The 700 kilometres to Denmark almost seem like a Sunday drive. But on Sundays by lorry? “The HAIX-Tower is allowed,” says Daniel, “because it is classified as a showman’s vehicle and showman’s vehicles are also allowed to drive on Sundays and public holidays – at least in Germany.” The catch is that the truck with the equipment is not allowed.
It is now just before 8 pm. The sun is splitting the flat, southern Danish horizon into its spectral colours. After Kolding, we turn from the E45 onto the E20 heading east.
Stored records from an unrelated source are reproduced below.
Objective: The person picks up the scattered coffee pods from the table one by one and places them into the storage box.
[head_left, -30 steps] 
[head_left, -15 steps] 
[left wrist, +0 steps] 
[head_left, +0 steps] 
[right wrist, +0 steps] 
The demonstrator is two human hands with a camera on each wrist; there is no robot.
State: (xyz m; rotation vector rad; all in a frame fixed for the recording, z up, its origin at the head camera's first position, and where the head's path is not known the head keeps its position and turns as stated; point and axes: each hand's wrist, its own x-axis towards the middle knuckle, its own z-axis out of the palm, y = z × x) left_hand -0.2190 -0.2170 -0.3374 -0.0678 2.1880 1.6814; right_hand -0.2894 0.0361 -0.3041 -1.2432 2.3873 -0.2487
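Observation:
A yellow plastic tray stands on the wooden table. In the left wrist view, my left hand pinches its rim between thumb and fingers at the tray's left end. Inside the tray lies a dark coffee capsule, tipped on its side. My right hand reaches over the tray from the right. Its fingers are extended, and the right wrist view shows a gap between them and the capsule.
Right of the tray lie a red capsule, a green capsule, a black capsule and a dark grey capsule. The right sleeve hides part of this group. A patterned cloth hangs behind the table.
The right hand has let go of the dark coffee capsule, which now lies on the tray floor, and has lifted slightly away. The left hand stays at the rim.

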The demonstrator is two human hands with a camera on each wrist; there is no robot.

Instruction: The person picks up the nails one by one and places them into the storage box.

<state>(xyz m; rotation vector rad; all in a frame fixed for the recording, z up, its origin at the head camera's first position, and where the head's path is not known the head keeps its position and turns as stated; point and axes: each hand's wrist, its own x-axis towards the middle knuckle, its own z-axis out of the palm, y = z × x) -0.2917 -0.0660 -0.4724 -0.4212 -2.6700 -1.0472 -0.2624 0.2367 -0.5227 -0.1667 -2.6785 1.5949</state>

As we cross the Little Belt on Fynske Motorvej, the Baltic Sea sparkles in the last blue light of dusk before it fades into the dark night.
60 kilometres and just under an hour later, we have reached our destination, the Congress Centrum in Odense with its Jyske Bank Arena. It’s now 10 p.m. and it’s not the first time that the chocolate bar on the motorway has replaced dinner. A beer is always a good nightcap. Tomorrow morning we set up. The day after tomorrow, the event starts in the vicinity of the trade fair and the Danish fire brigade’s national association conference. Two days of competitions with lots of new fans along the route, then dismantling and back, straight to Höxter, where the HAIX Tower will be the centre of the next FireFit a week later.